(Items from a data source)
- - -

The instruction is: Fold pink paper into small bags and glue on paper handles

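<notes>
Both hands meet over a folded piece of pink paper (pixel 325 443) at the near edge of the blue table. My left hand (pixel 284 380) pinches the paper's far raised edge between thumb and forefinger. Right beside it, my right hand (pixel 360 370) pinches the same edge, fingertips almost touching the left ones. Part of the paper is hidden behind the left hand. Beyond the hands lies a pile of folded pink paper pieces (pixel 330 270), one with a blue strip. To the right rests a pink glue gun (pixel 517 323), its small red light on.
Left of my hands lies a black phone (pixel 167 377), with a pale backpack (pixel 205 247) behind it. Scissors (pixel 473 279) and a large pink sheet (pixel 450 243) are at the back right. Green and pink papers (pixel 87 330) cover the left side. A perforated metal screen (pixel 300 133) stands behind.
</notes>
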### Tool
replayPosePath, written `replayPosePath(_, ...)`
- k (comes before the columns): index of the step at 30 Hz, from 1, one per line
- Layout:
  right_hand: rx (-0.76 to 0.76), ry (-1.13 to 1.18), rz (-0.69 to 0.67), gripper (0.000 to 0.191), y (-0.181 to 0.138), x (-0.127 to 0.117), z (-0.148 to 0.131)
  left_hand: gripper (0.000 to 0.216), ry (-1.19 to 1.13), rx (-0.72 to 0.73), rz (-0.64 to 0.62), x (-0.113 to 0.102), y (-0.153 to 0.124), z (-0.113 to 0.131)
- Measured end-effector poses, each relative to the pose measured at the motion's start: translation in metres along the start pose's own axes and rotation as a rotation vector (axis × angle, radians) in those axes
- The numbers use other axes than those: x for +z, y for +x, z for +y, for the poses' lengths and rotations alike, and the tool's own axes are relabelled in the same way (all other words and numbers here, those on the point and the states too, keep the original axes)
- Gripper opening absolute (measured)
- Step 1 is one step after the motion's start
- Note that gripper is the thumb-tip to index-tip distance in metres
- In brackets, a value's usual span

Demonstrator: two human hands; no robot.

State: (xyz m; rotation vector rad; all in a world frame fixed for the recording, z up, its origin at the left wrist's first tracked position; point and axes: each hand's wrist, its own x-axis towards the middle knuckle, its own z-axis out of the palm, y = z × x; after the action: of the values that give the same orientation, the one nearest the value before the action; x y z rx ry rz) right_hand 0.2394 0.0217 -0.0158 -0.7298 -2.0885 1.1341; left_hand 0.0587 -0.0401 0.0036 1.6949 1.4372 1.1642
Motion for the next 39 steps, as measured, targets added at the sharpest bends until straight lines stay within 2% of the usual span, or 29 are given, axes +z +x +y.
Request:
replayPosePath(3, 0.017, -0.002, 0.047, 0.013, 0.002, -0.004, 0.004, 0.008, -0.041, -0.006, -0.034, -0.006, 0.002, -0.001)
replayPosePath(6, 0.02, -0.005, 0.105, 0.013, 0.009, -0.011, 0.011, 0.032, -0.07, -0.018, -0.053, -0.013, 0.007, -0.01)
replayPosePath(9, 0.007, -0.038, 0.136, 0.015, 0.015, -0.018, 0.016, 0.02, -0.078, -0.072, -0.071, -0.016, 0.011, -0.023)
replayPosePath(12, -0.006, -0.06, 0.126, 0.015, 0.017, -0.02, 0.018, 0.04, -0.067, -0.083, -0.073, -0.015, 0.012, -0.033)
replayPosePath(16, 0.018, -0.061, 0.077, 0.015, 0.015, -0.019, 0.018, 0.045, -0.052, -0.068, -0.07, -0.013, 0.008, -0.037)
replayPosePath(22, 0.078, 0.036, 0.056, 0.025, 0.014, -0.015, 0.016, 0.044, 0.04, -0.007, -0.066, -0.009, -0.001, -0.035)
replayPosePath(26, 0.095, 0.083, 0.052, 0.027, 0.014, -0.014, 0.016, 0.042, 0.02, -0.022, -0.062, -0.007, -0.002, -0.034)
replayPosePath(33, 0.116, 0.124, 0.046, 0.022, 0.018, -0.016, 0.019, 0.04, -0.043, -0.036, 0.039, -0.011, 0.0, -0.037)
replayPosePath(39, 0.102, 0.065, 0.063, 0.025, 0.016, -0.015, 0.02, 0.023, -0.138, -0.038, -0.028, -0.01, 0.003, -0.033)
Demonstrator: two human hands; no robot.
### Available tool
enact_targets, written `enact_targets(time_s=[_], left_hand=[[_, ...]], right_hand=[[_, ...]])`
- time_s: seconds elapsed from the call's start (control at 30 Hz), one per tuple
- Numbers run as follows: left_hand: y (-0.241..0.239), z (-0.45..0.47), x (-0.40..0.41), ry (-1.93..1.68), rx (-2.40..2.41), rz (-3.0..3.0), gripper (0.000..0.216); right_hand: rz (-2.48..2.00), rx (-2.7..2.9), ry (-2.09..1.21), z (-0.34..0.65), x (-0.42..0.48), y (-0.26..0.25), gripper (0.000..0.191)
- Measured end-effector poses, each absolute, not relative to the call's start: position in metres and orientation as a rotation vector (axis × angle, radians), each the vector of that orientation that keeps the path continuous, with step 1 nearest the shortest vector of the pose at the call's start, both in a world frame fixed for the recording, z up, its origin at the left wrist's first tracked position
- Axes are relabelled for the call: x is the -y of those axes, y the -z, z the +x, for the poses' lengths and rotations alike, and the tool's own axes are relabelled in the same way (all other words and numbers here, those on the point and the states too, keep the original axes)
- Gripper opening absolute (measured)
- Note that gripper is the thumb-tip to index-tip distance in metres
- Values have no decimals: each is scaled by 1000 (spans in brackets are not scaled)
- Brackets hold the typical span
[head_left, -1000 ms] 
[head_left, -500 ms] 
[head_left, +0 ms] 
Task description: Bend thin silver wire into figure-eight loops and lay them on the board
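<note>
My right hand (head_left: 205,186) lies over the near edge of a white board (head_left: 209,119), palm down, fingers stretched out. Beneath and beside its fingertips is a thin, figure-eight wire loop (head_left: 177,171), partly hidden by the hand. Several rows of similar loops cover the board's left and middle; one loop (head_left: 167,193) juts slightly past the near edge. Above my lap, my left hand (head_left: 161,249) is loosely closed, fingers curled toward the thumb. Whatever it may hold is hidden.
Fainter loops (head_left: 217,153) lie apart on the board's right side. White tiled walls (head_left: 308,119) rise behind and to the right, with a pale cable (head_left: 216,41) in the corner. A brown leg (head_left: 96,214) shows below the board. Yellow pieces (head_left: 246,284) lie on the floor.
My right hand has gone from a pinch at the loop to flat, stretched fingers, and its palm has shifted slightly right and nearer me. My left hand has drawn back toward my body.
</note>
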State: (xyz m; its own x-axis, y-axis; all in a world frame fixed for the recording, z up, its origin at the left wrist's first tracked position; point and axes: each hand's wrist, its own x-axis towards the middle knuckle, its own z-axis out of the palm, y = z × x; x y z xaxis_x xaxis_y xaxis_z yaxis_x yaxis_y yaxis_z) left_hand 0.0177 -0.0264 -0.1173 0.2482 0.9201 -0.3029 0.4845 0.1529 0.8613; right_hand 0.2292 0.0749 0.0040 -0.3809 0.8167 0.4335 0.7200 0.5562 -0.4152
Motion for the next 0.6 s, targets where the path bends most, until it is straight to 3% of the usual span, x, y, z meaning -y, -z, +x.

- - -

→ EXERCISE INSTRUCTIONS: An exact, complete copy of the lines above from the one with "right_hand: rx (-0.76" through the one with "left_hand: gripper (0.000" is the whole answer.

→ COMPLETED EXERCISE:
  right_hand: rx (-0.76 to 0.76), ry (-1.13 to 1.18), rz (-0.69 to 0.67), gripper (0.000 to 0.191), y (-0.181 to 0.138), x (-0.127 to 0.117), z (-0.148 to 0.131)
  left_hand: gripper (0.000 to 0.216), ry (-1.19 to 1.13), rx (-0.72 to 0.73), rz (-0.64 to 0.62), x (-0.113 to 0.102), y (-0.153 to 0.124), z (-0.113 to 0.131)

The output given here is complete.